Trimmed Mean -- Pros and Cons discussed in Math/Questions and Answers at Wizard of Vegas

Wizard
Administrator

Threads: 1539
Posts: 27887

Joined: Oct 14, 2009

October 26th, 2025 at 9:30:45 PM permalink

About ten years ago I purchased a house from a friend. In negotiating the value we looked at comparable houses in the neighborhood. He wanted to remove the lowest recent sale because he said the house was in terrible shape and shouldn't depress the average. I said that was fine if I got to remove the highest recent sale from the average. This is known as a "trimmed mean."

My question concerns the overall quality of an average if the lowest and highest data points are removed from the sample. I believe this is how judging works at the Olympics in events like figure skating.

To make a concrete example, I created 1,000 sets of 10 random variables according to the standard normal distribution. I looked at the average of all 10 as well as the average of the 8 in the middle. I did this many times. The results are inconclusive. I think I need a sampling in the millions.

What are your thoughts? The question for the poll is with standard normal variables, do you prefer to straight mean or a trimmed mean?
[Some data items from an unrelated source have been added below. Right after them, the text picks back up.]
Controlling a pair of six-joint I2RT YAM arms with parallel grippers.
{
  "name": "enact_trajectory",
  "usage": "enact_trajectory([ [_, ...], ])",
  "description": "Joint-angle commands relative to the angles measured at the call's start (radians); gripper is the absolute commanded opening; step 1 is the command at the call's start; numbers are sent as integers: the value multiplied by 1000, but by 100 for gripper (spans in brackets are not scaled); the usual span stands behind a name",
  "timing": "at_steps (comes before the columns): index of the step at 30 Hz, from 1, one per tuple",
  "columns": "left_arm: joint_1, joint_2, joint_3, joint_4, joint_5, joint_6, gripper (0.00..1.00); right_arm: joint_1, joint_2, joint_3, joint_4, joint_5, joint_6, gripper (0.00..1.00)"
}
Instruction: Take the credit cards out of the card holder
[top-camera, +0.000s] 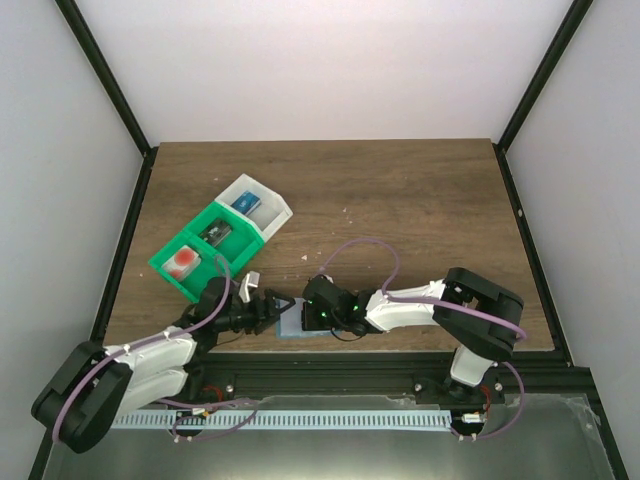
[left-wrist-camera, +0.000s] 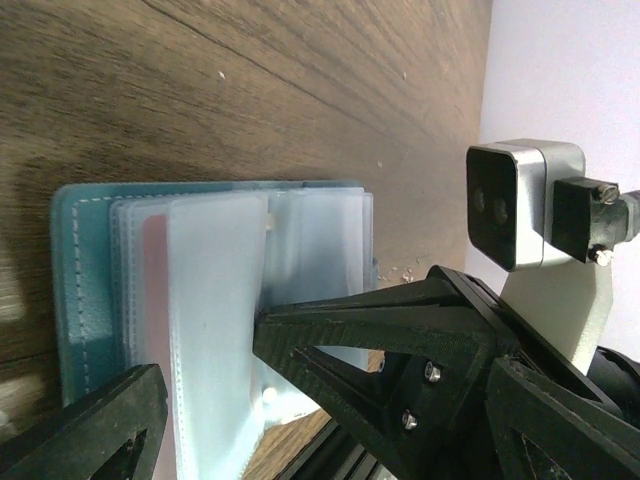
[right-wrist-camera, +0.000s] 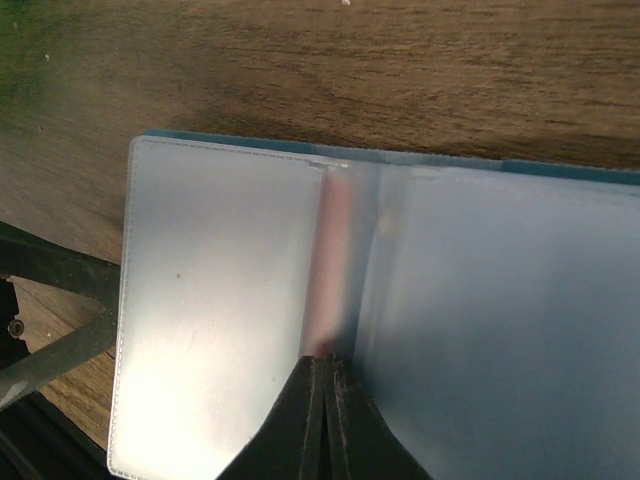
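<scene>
The blue-teal card holder (top-camera: 293, 324) lies open near the table's front edge, its pale translucent sleeves fanned out (left-wrist-camera: 215, 300) (right-wrist-camera: 215, 300). My right gripper (top-camera: 306, 318) reaches in from the right. Its jaws are shut (right-wrist-camera: 327, 368) at the end of a reddish credit card (right-wrist-camera: 332, 270) that shows edge-on between two sleeves. My left gripper (top-camera: 263, 310) is open (left-wrist-camera: 195, 385). One finger (left-wrist-camera: 380, 330) touches a sleeve's edge and the other finger (left-wrist-camera: 90, 430) is at the holder's near side. Another credit card with a red spot (top-camera: 182, 262) lies in the tray.
A green-and-white compartment tray (top-camera: 198, 220) stands at the back left and holds a blue item (top-camera: 245, 202) and a dark item (top-camera: 215, 232). The right wrist's camera (left-wrist-camera: 520, 205) hangs close above the holder. The table's front edge and a metal rail are just behind the holder.
</scene>
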Motion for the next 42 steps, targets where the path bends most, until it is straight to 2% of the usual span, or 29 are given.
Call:
enact_trajectory([
  [1,-19,19,6,63,13,-12,89,9,30,-30,-49,13,6,0],
  [9,-51,13,23,67,9,-29,89,9,27,-34,-38,12,2,1],
  [20,-93,-7,38,97,-5,-69,89,8,-14,-82,58,-19,-19,0],
  [28,-113,16,38,148,-9,-100,89,8,-70,-118,104,-14,-24,6],
  [36,-128,54,60,187,-11,-116,89,8,-137,-187,192,-13,-31,6],
  [42,-141,114,80,283,-5,-149,89,8,-158,-196,194,-5,-34,10],
])
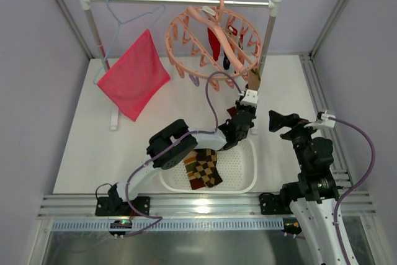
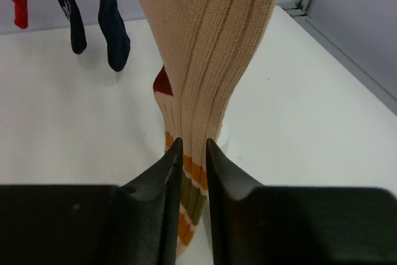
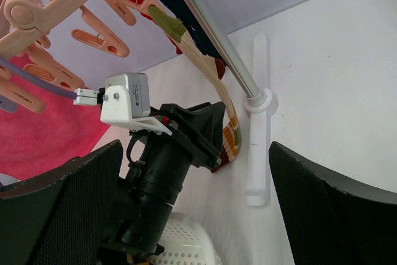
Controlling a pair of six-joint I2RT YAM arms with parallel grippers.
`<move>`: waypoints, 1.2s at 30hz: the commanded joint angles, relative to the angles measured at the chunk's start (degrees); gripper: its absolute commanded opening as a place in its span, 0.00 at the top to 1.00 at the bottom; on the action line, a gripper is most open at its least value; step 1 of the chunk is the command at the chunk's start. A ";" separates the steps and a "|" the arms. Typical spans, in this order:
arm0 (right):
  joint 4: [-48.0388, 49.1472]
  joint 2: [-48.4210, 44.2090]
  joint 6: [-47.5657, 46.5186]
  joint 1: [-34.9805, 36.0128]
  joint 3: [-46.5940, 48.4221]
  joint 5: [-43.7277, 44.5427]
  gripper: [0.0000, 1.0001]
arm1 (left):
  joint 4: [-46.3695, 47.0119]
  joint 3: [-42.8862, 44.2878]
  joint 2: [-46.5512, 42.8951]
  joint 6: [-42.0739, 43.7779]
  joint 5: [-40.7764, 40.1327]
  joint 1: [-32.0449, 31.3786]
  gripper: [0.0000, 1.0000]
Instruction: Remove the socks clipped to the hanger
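The salmon-pink ring hanger (image 1: 211,41) hangs tilted from the rail, with a red sock (image 1: 214,43) and navy socks (image 1: 226,60) clipped to it. A tan striped sock (image 2: 211,48) hangs from a clip at its right side (image 1: 254,80). My left gripper (image 2: 192,153) is shut on this sock's striped lower part and shows in the top view (image 1: 243,116). The red sock (image 2: 15,1) and navy socks (image 2: 115,35) hang beyond it. A brown argyle sock (image 1: 205,167) lies in the white basket (image 1: 248,175). My right gripper (image 1: 279,121) is open and empty, to the right of the left gripper.
A pink-red cloth (image 1: 133,79) hangs on a light-blue wire hanger (image 1: 127,17) at the rail's left. The rack's right post (image 3: 217,48) and white foot (image 3: 259,147) stand just behind the tan sock. The left arm's wrist (image 3: 161,166) fills the space between my right fingers.
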 commanded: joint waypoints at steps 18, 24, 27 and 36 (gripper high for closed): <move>2.11 3.08 -1.86 0.14 0.63 0.62 0.00 | 23.67 -5.97 -0.54 21.85 -10.69 -10.06 0.98; 1.15 1.86 -2.74 0.14 0.98 1.49 0.00 | 20.42 -1.50 1.65 22.47 -13.33 -10.60 0.52; 0.88 1.33 -3.00 0.14 1.07 1.67 0.00 | 18.22 3.59 4.11 25.89 -15.26 -10.42 0.22; -0.17 -0.16 -4.23 0.14 1.42 2.11 0.00 | 18.46 6.08 3.94 27.64 -20.18 -6.56 0.00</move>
Multiple votes allowed.

"For with much wisdom comes much sorrow." -- Ecclesiastes 1:18 (NIV)

harris

harris

Threads: 39
Posts: 280

Joined: Jun 30, 2025

October 26th, 2025 at 9:41:28 PM permalink

I think it depends on what is being measured.

For example, the super niche statistic of "typical amount of brisket for lunch eaten by Americans in April 2023" would be skewed by both Jews celebrating Passover and Muslims observing Ramadan, justifying a trimmed mean.
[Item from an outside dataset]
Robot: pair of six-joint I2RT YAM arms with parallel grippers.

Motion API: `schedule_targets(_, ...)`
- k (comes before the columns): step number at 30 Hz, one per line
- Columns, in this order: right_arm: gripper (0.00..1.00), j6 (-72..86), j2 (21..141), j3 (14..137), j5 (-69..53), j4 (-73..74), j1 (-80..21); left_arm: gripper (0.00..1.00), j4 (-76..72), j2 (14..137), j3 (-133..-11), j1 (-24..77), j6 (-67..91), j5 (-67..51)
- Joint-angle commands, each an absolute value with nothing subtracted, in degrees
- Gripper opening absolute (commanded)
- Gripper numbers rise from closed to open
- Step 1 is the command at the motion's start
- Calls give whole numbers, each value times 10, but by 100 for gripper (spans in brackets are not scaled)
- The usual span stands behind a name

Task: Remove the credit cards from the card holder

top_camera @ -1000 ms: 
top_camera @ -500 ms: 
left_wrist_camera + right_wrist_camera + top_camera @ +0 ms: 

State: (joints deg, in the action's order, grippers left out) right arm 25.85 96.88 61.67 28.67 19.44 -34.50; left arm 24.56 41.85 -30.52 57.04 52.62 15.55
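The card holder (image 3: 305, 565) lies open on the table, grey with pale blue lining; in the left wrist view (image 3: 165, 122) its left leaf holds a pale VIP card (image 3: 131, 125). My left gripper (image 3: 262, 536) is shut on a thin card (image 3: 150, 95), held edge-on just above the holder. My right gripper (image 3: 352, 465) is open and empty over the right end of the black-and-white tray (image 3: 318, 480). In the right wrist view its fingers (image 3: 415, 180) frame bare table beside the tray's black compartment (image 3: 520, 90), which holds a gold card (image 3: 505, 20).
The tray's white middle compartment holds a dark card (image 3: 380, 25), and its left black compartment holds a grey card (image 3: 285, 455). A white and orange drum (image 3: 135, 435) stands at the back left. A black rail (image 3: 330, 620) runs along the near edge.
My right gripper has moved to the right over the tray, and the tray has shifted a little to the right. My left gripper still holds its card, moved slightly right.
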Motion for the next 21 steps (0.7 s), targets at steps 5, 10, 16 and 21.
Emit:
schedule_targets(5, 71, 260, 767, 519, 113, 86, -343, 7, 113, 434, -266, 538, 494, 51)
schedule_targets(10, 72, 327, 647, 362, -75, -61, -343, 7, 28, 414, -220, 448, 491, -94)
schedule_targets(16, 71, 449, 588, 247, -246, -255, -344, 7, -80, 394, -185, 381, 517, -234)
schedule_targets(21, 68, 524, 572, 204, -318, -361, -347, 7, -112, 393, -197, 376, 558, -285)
To give another example, arm length among Americans should follow a normal standard distribution but amputees would change the data sample a lot. However, additionally trimming off people with exceptionally long arms might not be fair in this situation.
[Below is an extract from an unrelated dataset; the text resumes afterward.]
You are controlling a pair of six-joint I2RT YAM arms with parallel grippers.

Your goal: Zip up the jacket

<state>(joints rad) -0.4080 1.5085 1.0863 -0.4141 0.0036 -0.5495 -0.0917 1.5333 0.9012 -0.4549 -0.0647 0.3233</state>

Whereas when measuring "average time from sunrise to sunset" in a given location, it would never be justified to make a trimmed mean.

harris

harris

Threads: 39
Posts: 280

Joined: Jun 30, 2025

October 26th, 2025 at 10:07:15 PM permalink

To summarize, things relating to humans might be better for trimmed means (like the house example), while artificial things like slot machines do not need trimmed means in my opinion.

AutomaticMonkey

AutomaticMonkey

Threads: 20
Posts: 1243

Joined: Sep 30, 2024

October 26th, 2025 at 10:25:54 PM permalink

Not a fan. (Although there are situations in which I might do it for expediency.) The reason why dates back to something I learned very early in my scientific career.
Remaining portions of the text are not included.